Source: Patrice Lumumba: Fighter for Africa’s Freedom, Moscow, Progress Publishers, 1961, pp 59-61.
Written: by Patrice Lumumba;
Transcribed: by Thomas Schmidt.
I have asked you to this press conference primarily to announce to you an important decision that the present situation has forced the Government of the Republic to take.
You shall see that we are conscious of the gravity of the hour and are not shirking our responsibilities. The reason for calling this conference is that I wanted to determine the present situation with you.
Yesterday, from the U.N. services, you received a version of the divergences between the U.N. Secretary-General and our Government. Some people are seeking to present this dispute as a question of personality, of personalities. I should like to emphasise here and now that the U.N. Secretary-General is a high officer in the service of an institution that we respect to the point that we have appealed to it (for aid-Tr.). However, here the question is to examine, on the basis of facts, the Secretary-General's mission and the manner in which he has or has not fulfilled this mission.
Everything was perfectly clear in the evening of July 14 in New York, when the Security Council decided, I quote the text of the resolution, "to authorise the Secretary-General to take, in consultation with the Government of the Republic of the Congo, all necessary measures with a view to giving that Government the military assistance it requires until such a time when the national security forces, thanks to the efforts of the Congolese Government and with the technical assistance of the United Nations, are, in the opinion of that Government, fully capable of carrying out their tasks".
From this it is quite clear that the Secretary-General had no business giving his own interpretation of the order instructing him to extend to our Government unrestricted military assistance, which we required and still require and with regard to which we are the sole judges.
We asked the U.N. for assistance, and it responded to our appeal. Our attitude towards the United Nations remains one of full trust. Strong and confident of our right, we are profoundly convinced that the U.N., which has already demonstrated its insight and impartiality with regard to us, will straightforwardly carry out the decisions it has adopted.
Let me emphasise once again that the matter concerns the maintenance of peace among nations.

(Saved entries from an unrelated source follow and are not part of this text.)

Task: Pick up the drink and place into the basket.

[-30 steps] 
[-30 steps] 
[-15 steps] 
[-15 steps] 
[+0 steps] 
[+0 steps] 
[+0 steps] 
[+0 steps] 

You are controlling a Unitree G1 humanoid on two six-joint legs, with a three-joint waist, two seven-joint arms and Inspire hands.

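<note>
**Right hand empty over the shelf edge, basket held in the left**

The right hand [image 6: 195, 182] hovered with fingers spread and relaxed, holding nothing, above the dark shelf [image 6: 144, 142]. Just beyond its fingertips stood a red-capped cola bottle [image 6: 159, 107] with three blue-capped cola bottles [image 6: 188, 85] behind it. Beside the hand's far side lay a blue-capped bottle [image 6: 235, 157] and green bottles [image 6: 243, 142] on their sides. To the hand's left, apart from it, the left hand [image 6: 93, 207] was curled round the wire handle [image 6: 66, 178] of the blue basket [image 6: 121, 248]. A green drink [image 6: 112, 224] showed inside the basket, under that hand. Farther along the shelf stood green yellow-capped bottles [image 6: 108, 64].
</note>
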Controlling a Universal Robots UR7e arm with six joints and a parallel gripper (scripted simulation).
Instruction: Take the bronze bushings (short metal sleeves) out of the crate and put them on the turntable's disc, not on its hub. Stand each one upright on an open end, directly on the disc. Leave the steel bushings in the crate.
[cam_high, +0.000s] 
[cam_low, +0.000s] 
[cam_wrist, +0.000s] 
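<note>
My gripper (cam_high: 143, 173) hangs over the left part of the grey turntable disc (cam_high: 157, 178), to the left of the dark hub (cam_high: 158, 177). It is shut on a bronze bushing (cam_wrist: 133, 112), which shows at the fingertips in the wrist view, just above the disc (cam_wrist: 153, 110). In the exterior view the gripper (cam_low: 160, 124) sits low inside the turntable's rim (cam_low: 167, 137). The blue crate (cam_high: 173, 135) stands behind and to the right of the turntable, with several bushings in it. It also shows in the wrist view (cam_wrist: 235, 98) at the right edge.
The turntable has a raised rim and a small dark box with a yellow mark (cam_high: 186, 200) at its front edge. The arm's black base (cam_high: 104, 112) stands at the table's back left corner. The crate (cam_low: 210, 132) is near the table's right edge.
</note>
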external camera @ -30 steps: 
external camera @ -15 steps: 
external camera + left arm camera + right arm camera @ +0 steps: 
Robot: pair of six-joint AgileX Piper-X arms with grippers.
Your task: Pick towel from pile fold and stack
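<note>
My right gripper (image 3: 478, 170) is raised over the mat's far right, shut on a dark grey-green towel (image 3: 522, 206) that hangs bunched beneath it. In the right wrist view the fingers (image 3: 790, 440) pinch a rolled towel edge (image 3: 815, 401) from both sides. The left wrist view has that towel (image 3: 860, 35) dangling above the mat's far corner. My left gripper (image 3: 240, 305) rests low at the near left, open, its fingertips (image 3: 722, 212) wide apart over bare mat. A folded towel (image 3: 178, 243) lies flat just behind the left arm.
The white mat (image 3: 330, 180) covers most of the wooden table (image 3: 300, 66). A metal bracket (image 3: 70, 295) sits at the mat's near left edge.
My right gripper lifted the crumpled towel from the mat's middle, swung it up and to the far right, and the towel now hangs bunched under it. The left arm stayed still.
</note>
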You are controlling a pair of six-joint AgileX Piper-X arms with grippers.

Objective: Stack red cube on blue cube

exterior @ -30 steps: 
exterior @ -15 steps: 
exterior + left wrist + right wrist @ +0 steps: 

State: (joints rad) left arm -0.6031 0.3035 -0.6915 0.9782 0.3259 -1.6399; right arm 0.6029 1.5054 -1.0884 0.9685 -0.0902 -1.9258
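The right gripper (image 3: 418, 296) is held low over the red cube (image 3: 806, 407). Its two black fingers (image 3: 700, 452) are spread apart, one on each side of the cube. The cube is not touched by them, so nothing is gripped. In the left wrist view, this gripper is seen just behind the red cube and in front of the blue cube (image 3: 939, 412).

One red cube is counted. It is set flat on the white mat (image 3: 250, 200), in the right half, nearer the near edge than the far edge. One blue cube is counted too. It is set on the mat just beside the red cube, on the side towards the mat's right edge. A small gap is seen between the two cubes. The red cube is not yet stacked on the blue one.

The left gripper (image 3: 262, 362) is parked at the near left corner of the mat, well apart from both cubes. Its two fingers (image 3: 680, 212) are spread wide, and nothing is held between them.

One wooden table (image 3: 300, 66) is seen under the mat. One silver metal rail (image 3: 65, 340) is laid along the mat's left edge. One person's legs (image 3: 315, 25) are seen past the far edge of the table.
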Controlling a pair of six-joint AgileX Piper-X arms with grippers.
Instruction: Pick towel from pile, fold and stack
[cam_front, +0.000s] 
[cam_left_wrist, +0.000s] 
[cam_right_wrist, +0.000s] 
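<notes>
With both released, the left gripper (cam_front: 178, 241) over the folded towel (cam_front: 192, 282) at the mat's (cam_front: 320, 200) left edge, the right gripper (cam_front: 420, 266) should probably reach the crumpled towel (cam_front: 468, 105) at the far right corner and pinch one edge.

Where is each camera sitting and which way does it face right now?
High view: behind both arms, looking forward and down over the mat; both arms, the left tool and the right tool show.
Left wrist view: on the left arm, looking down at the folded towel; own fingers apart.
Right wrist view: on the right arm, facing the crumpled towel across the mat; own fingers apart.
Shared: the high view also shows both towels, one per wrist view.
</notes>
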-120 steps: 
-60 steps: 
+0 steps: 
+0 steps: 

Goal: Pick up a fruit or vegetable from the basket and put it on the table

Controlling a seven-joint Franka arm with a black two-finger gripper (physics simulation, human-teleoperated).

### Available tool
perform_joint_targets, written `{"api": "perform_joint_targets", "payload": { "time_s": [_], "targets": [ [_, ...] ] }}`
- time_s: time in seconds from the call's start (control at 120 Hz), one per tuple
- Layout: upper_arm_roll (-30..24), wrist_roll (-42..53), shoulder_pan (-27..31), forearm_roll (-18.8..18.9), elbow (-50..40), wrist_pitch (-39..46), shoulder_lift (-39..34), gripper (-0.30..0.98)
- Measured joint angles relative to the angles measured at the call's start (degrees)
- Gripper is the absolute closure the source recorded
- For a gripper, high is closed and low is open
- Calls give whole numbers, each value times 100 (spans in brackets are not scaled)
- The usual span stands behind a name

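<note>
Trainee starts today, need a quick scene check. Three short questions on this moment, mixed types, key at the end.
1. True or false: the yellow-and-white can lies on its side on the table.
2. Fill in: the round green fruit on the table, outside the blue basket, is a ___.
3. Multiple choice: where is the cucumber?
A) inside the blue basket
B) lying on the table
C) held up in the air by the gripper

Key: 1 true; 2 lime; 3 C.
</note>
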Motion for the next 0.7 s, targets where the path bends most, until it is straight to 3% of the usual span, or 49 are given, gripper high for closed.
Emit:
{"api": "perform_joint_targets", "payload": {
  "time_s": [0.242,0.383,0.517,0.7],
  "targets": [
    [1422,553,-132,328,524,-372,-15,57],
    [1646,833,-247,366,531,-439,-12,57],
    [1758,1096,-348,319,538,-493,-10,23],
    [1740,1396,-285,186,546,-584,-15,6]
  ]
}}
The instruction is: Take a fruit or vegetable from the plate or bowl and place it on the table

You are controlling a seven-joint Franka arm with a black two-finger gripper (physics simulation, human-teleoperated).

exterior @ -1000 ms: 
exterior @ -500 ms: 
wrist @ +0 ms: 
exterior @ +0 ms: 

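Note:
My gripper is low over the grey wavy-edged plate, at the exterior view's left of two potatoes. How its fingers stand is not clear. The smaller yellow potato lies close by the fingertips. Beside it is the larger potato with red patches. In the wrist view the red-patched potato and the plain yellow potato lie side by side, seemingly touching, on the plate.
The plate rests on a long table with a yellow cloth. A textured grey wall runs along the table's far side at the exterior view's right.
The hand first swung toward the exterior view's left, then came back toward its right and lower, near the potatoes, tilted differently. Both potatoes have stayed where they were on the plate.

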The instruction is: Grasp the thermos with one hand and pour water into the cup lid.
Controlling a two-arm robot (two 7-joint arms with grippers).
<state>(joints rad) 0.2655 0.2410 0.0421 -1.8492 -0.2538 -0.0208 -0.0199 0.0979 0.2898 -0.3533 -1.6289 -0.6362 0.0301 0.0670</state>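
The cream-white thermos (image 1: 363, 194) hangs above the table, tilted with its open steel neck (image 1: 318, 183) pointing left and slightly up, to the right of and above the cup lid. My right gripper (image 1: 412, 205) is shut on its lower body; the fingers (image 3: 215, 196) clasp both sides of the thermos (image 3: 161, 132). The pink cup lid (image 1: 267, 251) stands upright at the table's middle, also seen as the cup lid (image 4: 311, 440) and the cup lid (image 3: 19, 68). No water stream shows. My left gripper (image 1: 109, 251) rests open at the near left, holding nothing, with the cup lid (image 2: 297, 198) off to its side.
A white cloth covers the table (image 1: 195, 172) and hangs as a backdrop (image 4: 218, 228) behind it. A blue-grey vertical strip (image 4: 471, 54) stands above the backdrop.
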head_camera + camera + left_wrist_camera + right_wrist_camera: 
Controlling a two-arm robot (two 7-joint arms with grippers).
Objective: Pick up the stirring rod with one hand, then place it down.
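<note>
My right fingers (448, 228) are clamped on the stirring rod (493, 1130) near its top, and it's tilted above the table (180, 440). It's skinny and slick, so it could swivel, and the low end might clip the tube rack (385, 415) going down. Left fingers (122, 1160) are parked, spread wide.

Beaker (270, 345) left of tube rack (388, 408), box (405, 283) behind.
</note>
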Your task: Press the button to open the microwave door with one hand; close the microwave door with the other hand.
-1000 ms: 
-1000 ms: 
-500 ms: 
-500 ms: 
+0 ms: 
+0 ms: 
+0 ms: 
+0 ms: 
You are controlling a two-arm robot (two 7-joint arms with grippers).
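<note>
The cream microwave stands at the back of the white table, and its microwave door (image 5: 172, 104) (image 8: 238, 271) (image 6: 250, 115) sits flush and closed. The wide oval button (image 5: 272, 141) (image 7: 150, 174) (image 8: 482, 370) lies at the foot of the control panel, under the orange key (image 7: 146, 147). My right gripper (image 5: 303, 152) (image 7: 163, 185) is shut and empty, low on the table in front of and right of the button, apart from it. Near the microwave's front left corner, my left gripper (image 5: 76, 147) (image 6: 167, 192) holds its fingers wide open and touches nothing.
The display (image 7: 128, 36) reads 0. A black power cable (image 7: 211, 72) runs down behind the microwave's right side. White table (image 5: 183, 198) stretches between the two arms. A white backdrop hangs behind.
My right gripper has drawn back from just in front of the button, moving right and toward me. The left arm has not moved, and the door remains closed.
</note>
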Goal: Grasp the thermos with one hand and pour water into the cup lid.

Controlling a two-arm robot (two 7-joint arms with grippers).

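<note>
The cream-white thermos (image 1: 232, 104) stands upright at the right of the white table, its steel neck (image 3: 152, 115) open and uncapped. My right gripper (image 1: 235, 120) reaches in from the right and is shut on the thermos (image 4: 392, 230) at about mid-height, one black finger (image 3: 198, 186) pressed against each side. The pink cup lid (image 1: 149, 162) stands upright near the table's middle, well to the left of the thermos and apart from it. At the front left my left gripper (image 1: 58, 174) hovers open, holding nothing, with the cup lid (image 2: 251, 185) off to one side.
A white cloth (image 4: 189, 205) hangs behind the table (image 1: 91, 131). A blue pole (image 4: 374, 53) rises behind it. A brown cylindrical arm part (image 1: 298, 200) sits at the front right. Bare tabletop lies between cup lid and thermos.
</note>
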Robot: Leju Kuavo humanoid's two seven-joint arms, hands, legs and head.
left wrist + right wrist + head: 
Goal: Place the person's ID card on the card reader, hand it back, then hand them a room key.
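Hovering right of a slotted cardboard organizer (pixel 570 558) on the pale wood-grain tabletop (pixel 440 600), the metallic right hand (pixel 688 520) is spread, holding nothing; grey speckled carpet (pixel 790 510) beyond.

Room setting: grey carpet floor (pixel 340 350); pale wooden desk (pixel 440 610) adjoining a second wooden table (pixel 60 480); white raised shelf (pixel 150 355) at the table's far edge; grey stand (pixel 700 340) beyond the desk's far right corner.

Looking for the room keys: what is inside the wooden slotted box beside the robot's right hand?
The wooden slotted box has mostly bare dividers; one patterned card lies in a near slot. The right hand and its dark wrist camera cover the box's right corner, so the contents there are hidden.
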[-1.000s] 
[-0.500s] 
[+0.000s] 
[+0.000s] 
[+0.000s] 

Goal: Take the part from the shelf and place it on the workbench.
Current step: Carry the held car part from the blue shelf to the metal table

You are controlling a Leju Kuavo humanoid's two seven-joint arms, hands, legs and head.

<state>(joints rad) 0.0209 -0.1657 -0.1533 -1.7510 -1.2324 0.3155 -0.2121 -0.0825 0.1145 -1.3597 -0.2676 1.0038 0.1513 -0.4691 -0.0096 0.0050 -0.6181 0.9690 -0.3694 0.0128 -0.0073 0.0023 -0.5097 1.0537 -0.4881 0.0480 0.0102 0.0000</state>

That is why we regret some of the actions that have been taken by the Secretary-General, and you are bearing witness that these actions are only prolonging the crisis, which we are the first to deplore.
Incidents, which U.N. troops should have stopped long ago, are taking place every day because of the behaviour of the aggressive Belgian forces and because of certain ambiguities created by some groups.
On the other hand, all the Belgian magistrates have fled, leaving their offices in indescribable disorder, with the result that civil courts no longer exist.
We have decided to take immediate steps to hold in check all trouble-makers, white or black, in order to enable our people to retrieve their dignity and to restore legality and peace.
I shall now read you the ordinance that was promulgated by the Government today.
[P. Lumumba reads the text of the ordinance.]
I shall now give you some figures to show that with goodwill each can make his contribution towards the solution of our problems.
In the period from August 1 to 8, the Matadi-Leopoldville Railway transported 6,000 tons of timber. During thepast week this figure has been nearly trebled to 17,500 tons. In other words, in the past eight days we have restored the normal rhythm.
This encouraging result was achieved with only 5 per cent of the former European personnel. We greet the work that has been done by these people. The Government of the Republic takes this occasion to reaffirm the friendship of the Congolese population for the Belgian people. It confirms that it is ready to restore diplomatic relations with Belgium as soon as Belgian troops withdraw from the Congo, including the bases at Kitona and Kamina. We are prepared to renew friendly relations.